* _What the task requires_: Two lines below mark the span: the one containing "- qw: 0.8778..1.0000" and the one containing "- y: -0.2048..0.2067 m". Set down both, plus every line between, exactly as they stand, and nothing else.

====== Raw data ======

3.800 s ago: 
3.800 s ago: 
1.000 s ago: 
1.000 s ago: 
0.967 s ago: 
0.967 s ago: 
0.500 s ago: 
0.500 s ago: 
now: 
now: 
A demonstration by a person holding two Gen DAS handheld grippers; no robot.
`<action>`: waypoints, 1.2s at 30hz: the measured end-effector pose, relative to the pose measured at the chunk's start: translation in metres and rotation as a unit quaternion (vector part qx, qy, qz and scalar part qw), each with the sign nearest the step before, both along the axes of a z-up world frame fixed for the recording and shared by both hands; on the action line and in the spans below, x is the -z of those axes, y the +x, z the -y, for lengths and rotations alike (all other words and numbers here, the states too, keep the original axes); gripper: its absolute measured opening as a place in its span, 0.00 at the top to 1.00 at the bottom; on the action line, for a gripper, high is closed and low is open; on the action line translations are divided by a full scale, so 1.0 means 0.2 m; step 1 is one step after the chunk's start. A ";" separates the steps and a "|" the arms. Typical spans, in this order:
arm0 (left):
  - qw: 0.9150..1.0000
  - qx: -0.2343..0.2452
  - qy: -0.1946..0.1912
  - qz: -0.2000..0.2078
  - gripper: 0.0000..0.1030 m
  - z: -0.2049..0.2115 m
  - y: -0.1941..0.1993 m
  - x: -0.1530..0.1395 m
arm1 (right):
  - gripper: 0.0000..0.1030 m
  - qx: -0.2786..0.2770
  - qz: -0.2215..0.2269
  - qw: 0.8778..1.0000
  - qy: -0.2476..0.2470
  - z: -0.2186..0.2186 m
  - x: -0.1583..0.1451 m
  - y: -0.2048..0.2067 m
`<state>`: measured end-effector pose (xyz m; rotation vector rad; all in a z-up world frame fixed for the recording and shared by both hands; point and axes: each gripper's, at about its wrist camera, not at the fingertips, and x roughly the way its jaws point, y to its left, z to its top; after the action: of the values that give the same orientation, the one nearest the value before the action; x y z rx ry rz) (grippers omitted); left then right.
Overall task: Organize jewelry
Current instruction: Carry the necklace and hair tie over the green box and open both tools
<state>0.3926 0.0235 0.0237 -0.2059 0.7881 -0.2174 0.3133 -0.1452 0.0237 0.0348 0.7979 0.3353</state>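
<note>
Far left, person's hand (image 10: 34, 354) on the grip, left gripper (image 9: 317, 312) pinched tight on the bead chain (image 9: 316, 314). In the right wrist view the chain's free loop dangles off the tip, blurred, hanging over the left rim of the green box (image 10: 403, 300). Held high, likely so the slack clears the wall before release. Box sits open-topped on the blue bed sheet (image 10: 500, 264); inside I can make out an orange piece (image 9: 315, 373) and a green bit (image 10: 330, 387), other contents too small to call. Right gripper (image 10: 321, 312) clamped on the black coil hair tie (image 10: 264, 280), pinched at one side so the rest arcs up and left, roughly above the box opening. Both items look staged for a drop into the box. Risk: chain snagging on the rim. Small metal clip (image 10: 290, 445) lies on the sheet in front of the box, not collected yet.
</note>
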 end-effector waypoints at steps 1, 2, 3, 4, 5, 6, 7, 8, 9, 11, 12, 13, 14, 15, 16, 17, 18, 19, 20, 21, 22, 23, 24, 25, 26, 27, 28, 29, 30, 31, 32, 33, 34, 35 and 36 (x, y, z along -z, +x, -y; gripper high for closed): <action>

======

* _Exercise solution_:
  - qw: 0.8778..1.0000
  - qy: -0.2476..0.2470
  - z: -0.2186..0.2186 m
  - x: -0.1583..0.1451 m
  - y: -0.2048..0.2067 m

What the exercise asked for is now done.